L'arrêt a été rendu le 10 décembre 2024.
EXPOSÉ DU LITIGE
La SAS [Z] est une entreprise spécialisée dans les travaux d'isolation, les prestations de maintenance et travaux neufs en calorifuge, le montage et démontage d'échafaudage, les études, fabrication et montage d'installations de ventilation, dépoussiérage et désenfumage et les travaux de désamiantage.
M. [H] [D] a été embauché suivant contrat de travail à durée indéterminée à compter du 2 janvier 2008 en qualité de monteur en calorifugeage et échafaudage, qualification CP1, coefficient 210 de la convention collective du bâtiment.

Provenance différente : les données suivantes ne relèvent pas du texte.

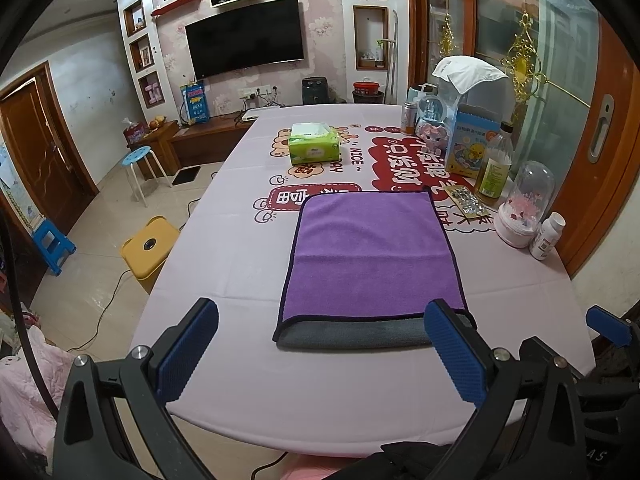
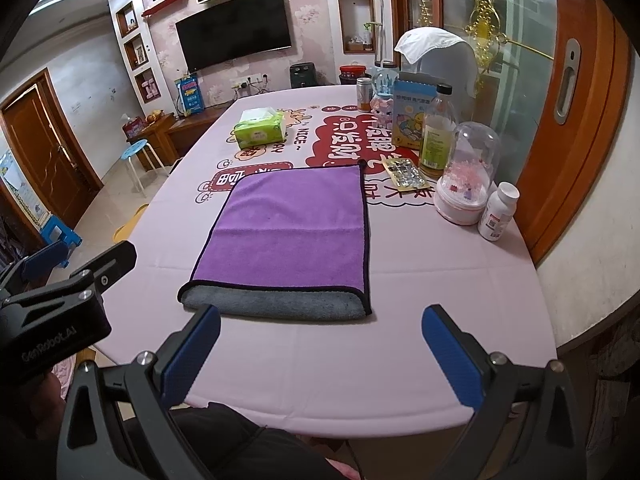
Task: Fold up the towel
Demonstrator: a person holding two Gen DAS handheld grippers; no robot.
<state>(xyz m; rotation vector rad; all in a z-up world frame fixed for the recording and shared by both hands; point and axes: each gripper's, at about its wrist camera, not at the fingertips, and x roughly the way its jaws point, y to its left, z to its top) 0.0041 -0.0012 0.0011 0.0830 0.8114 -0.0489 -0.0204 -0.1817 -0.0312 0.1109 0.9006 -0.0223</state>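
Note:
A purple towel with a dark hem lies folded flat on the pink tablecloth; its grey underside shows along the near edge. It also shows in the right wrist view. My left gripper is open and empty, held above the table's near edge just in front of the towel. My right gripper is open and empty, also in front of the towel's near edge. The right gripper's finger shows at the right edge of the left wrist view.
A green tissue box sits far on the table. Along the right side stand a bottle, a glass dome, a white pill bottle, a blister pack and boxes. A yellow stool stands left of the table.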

A compter du 1er novembre 2017, la société [Z] a conclu un contrat de prestation de service avec la société Kem one, portant sur des travaux de pose et dépose d'échafaudages et de calorifuges, réalisés sur le site de [Localité 6]. La SAS [Z] intervenait notamment dans le bâtiment PVC Poly 4.
L'intervention ne comportait aucune mission de désamiantage.
Le 2 novembre 2018, des salariés de la société Kem one ont exercé leur droit de retrait après avoir constaté la présence d'amiante dans des panneaux de plâtre très dégradés sur une gaine coupe-feu autour d'une cuve, dans le bâtiment PVC Poly 4.
Le même jour, il a été demandé à la société [Z] de mettre en place un échafaudage avec un polyane pour créer un tunnel d'accès à cette cuve.
Les salariés de la SAS [Z] ont refusé et exercé leur droit de retrait.
Estimant avoir été exposé à l'amiante en raison d'un manquement de son employeur à son obligation de sécurité, M. [D] a saisi le conseil de prud'hommes de Vienne le 14 octobre 2020, afin d'obtenir la condamnation de son employeur à lui payer des dommages et intérêts en réparation du préjudice d'anxiété résultant de cette exposition.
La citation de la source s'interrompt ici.